Cookie Dough Heart

I was made fun of when I was a kid. I’m not going to say I was bullied because I feel like that’s more extreme than what I endured. But I was made fun of, and believe me I also gave as good as I got. I’m ashamed to think of how I teased other children or worse (when middle school reared it’s ugly head) how I participated in the exclusion of other girls, always with fear that I would be next.

As horrified as I am when I think of these childhood experiences, I am doubly terrified when I imagine my son going through anything similar. Yet I know he will. Kids are mean. It’s part of testing the boundaries to find out who we really are. And hopefully we don’t come out of the process a lifelong asshole (although I think that unfortunately there is a lot of that going around lately).

Some people say kids are meaner now, but I don’t know if I believe that. Maybe I’m wrong, but I think there are just more outlets for the meanness now. When I was a kid, I left school and didn’t see my friends again until the next day. Maybe someone would call me on the landline phone. Or later in my high school years, I chatted on AOL messenger with dial-up internet. But now, kids are in contact with their peers 24/7. And there are so many opportunities to be mean! Facebook, Snapchat, Yik Yak, Kick (I’m trying to sound like I know the hip technology is it working???)
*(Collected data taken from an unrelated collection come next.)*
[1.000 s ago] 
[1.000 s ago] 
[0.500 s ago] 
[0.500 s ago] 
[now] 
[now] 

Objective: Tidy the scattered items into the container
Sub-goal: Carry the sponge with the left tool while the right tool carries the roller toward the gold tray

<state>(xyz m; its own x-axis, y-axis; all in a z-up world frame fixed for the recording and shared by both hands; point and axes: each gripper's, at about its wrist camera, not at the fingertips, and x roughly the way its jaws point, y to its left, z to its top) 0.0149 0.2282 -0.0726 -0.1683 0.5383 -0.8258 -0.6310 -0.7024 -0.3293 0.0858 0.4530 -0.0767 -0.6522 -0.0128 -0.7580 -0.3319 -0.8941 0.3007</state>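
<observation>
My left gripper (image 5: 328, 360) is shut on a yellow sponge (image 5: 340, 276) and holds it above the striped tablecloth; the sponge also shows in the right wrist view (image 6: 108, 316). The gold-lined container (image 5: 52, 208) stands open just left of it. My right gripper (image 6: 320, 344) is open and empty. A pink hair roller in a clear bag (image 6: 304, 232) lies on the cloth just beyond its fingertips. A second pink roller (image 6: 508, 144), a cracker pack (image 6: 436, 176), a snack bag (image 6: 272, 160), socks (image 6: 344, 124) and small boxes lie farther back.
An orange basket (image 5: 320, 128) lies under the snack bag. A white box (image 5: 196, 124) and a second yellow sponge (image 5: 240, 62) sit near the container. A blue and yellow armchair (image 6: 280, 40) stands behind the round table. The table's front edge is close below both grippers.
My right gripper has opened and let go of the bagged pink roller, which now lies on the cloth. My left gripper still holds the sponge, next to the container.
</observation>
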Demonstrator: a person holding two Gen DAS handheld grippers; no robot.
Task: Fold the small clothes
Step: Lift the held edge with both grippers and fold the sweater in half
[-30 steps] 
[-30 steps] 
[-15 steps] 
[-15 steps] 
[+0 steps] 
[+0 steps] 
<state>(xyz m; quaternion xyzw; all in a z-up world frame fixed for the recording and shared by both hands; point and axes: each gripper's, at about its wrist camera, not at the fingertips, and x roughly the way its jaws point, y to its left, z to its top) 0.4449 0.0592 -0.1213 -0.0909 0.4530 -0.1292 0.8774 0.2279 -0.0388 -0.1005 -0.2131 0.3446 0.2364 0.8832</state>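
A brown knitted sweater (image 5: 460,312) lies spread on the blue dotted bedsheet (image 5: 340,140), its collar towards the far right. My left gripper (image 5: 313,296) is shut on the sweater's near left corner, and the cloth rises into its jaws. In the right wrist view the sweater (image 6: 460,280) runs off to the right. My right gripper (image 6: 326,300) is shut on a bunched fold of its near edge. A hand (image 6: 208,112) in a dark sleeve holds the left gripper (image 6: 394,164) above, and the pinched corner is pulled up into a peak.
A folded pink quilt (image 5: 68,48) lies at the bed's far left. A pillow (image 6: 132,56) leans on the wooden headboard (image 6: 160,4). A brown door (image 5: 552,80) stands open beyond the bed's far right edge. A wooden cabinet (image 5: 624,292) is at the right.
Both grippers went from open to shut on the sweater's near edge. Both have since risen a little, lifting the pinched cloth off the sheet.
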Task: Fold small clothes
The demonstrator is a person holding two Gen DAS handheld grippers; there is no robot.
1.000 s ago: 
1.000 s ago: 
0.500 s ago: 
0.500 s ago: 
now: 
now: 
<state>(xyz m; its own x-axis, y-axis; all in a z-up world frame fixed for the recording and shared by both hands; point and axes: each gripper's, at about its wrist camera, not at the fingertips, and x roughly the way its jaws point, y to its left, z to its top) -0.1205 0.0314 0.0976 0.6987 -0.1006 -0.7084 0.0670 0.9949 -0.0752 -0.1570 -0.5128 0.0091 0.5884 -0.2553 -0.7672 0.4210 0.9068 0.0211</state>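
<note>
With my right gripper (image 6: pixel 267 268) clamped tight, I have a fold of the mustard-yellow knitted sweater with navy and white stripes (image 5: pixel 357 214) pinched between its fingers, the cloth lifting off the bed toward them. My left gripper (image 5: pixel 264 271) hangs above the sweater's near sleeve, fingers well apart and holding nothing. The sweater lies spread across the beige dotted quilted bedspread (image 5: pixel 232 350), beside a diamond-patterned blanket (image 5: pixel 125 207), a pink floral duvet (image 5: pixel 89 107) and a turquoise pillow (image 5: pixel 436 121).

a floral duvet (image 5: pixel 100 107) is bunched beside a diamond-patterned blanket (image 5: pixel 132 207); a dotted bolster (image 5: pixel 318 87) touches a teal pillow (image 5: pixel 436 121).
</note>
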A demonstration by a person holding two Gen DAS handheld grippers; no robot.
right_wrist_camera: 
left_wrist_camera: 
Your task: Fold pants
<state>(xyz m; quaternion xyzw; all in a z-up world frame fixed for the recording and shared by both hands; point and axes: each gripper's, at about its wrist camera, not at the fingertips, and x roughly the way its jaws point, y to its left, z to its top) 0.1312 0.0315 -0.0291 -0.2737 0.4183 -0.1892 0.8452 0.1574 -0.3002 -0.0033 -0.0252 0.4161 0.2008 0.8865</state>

When I was a teenager, I actually participated in a slam book. This was a handwritten notebook filled with insults about my classmates. And my friends and I thought we were sneaky with it, but you know we weren’t! 13-year-old girls are TERRIBLE at being sneaky! So how is this different than cyberbullying? I guess we didn’t intentionally post the comments for the world to see. But it still seems pretty similar to me.

Words hurt. I will never forget the day my 8th grade crush said to me (while trying to crush a bottle cap underfoot) “I bet Kayla could do it.” Wow.  I was a chubby, awkward, little girl. And I remember those words 20 years later. Parenting brings out insecurities long buried. We want to prevent our children from suffering these same wounds, but is that ever possible? We try to be aware so that we are not projecting too much of ourselves on our children, but that is so very difficult to do.

My son is a very sweet boy. Ok, I know everyone thinks this about their kid, but it’s really true. My husband says it’s because he has a soft heart made of cookie dough. But the truth is that our son prioritizes positive social interaction above all else. For instance, if he has a toy and another kid approaches him and yanks it away, my kid will proceed to say “Hi!” and try to make friends with the other child with no notice of the stolen toy.

My kid wants you to like him. And if you pay him no attention, he’ll keep trying. He won’t get the hint. And he won’t stand up for himself. We practice at home.  We practice that when another child hits him or takes a toy or says something rude to him, he can say “No, I don’t like that!”  We role play and I have him repeat it back to me, but I have no idea if he applies it when I’m not around. My best informed guess is that he doesn’t.

I worry about my kid. I worry that he’ll be a forlorn middle-schooler, obsessing over a hurtful comment from a crush. I worry he’ll write nasty comments in an online “slam book.” Or maybe both.  And there may be no way for me to control or influence any of it.  I guess what I’m wondering is, can empathy be taught? Can I help my son understand how his words and actions might negatively affect others? Or at the very least, can I take the natural kernels of sweetness in my boy and help them grow into something lasting? I really, really hope so. In fact, I’m banking on it.